**Task description**
Scan the records below for the line with "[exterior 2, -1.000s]" and the line with "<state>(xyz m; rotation", and retype that range exactly, both ends included, pictures excepted.

**Data for this task**
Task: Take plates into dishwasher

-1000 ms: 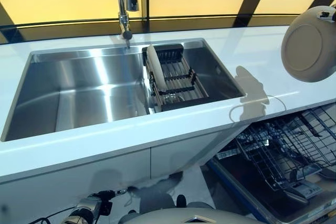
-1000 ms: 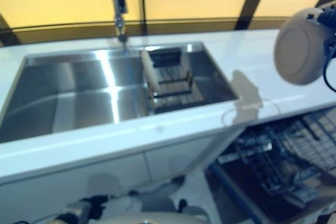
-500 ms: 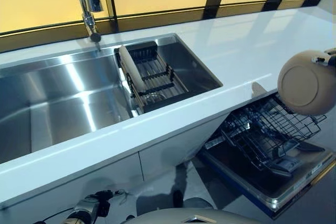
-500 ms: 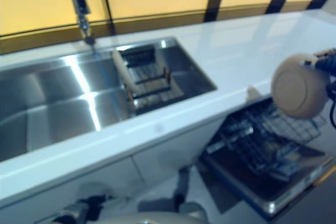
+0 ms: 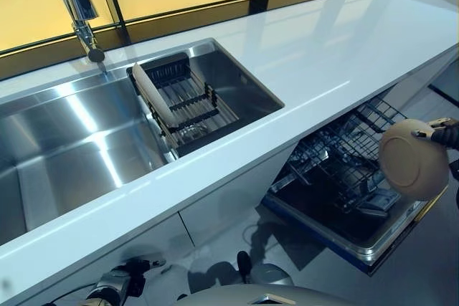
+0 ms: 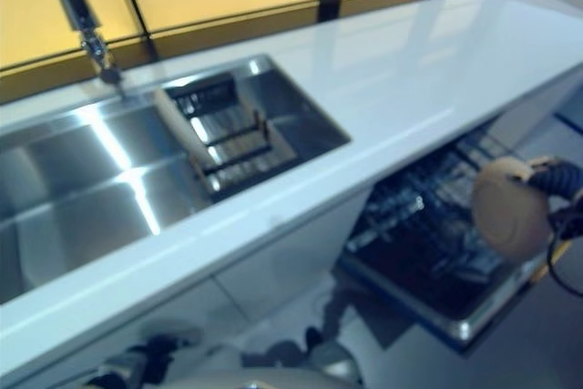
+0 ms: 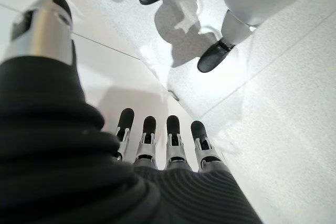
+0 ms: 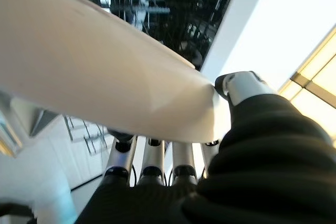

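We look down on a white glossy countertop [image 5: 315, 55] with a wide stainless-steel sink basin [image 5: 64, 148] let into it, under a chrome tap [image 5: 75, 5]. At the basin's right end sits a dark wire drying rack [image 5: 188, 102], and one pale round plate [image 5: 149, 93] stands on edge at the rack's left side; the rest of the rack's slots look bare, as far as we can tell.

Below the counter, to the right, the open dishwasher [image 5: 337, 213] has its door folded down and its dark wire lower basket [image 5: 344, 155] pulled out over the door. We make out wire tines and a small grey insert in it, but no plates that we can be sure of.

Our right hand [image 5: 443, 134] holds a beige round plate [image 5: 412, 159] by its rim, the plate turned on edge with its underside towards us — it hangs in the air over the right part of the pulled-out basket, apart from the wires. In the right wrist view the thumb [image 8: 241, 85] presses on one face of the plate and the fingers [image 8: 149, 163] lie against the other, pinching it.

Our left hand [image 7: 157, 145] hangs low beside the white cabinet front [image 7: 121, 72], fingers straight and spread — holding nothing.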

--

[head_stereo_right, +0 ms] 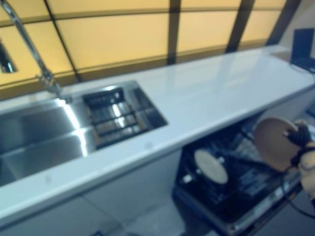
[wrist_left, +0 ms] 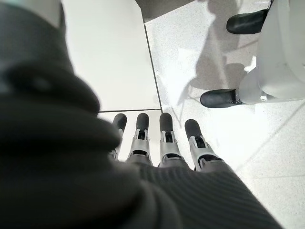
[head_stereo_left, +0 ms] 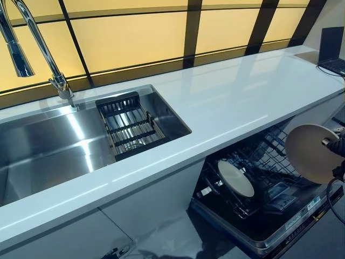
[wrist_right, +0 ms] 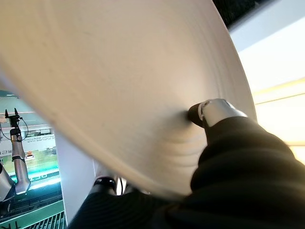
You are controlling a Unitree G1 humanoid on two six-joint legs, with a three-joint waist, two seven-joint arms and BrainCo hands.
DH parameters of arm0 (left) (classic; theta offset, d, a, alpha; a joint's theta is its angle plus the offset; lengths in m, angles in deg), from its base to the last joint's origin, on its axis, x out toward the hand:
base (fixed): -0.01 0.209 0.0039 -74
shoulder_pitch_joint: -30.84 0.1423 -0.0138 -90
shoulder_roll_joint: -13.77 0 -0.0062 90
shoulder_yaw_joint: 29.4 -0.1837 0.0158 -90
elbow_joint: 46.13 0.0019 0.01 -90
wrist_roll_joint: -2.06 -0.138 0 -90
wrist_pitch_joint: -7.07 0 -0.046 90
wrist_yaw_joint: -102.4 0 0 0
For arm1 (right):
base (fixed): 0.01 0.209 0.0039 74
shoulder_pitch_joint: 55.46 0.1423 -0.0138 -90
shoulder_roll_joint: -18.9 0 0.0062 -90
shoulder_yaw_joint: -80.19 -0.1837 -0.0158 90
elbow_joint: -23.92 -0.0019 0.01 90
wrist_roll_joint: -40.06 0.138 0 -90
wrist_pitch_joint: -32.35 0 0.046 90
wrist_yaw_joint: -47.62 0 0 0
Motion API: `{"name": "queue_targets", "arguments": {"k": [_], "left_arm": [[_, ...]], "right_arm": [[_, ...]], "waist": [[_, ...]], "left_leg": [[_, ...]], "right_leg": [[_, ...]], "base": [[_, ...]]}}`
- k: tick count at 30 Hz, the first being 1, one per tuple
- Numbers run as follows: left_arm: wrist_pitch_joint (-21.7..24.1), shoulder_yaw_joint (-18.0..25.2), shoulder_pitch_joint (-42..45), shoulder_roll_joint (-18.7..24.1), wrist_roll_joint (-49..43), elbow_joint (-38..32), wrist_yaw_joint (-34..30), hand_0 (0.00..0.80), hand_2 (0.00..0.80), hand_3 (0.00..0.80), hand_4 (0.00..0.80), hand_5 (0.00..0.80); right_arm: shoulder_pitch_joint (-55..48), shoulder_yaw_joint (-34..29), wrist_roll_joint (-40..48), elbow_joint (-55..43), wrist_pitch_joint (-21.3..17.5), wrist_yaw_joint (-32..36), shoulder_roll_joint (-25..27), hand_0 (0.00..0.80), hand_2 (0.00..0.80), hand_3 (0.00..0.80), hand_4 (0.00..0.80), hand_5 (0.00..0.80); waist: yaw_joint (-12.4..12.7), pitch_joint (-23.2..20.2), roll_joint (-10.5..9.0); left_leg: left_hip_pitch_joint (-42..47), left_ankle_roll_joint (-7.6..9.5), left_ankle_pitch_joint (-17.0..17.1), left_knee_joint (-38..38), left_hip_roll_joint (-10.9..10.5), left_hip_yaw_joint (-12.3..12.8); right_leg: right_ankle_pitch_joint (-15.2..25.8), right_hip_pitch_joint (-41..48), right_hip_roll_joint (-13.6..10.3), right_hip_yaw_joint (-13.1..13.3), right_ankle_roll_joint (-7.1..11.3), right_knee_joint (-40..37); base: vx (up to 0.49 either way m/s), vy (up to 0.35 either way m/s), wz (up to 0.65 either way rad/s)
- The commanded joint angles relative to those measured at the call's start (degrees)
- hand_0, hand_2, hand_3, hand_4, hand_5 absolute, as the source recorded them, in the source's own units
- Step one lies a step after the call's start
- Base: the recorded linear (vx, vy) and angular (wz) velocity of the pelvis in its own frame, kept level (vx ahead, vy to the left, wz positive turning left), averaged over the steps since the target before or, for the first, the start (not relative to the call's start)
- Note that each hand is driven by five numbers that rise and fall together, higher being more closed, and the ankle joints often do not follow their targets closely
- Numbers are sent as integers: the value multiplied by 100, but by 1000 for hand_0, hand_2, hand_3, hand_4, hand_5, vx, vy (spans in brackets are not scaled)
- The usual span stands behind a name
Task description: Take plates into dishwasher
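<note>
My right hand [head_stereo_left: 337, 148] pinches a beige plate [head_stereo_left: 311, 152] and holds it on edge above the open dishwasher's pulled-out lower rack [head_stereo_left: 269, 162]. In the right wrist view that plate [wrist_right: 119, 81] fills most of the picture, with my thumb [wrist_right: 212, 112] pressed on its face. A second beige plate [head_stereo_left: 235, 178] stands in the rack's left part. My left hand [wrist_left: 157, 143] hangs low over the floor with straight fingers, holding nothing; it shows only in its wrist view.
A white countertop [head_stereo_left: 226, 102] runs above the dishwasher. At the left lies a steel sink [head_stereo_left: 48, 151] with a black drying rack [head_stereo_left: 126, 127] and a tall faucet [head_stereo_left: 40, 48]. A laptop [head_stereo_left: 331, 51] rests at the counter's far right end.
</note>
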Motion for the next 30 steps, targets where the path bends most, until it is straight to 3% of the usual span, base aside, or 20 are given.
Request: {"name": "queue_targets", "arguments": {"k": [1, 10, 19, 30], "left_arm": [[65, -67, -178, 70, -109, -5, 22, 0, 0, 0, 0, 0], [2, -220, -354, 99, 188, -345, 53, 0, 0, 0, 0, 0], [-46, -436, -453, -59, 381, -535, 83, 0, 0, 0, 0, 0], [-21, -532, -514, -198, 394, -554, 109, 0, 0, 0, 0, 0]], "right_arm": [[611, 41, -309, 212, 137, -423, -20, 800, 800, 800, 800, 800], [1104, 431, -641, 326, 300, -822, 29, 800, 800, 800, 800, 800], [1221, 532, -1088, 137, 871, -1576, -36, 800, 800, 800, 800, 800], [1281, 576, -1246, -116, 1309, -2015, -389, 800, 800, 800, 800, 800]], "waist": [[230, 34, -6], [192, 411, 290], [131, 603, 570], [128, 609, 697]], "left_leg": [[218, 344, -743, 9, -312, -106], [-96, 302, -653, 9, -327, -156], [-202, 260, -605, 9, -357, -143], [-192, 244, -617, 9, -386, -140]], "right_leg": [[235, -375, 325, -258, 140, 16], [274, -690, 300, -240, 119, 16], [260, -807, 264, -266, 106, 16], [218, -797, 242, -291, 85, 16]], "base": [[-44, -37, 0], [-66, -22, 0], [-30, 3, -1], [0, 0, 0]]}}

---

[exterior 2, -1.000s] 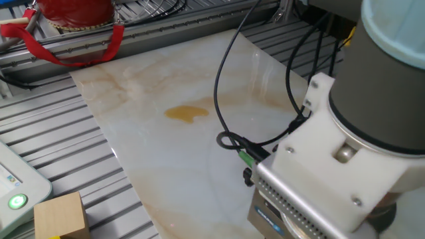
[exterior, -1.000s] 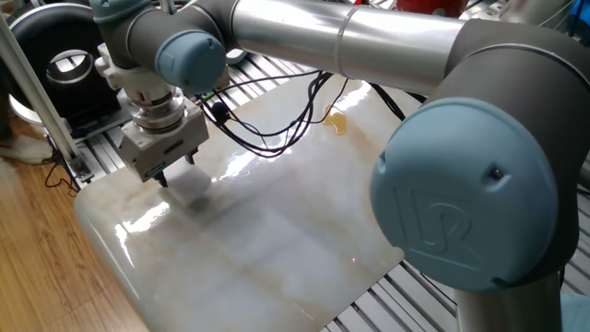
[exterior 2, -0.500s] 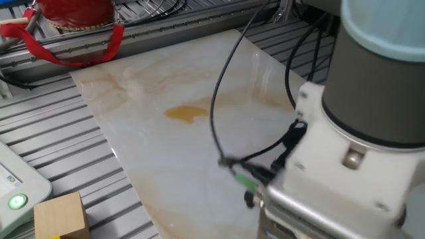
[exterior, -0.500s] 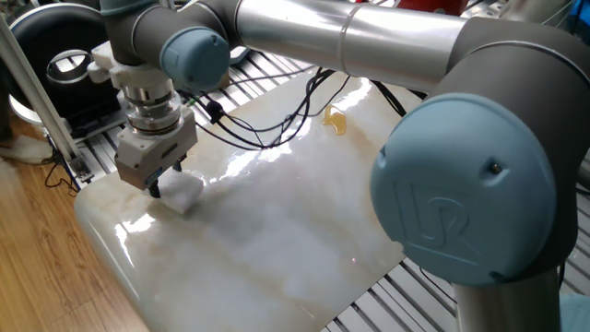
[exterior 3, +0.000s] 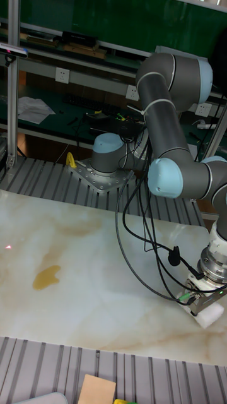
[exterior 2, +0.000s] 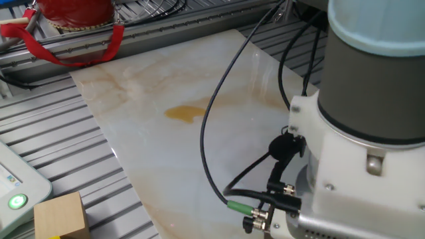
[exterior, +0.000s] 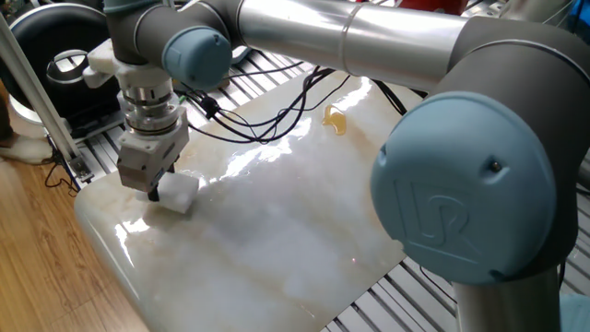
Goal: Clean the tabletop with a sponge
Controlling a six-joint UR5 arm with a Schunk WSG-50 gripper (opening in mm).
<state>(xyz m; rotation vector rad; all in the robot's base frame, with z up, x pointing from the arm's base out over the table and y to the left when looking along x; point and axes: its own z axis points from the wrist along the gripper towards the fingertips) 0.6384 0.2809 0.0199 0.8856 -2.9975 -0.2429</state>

**Answer section**
[exterior 2, -1.000s] 
[exterior, -1.000s] 
[exterior 2, -0.500s] 
[exterior, -0.500s] 
[exterior 3, +0.000s] 
[exterior 2, +0.000s] 
[exterior, +0.000s] 
Goal: Clean the tabletop with a sponge
Controlling a six-joint UR5 arm with a Schunk WSG-50 gripper (opening in mm).
<state>(xyz m; rotation vector rad; all in the robot's base frame, with z up, x pointing from the arm's base out over the table and y to the left when looking along x; point and axes: its own z axis points from the wrist along the gripper towards the fingertips) 0.6384 0.2809 0.0199 0.8856 -2.9975 -0.2429</state>

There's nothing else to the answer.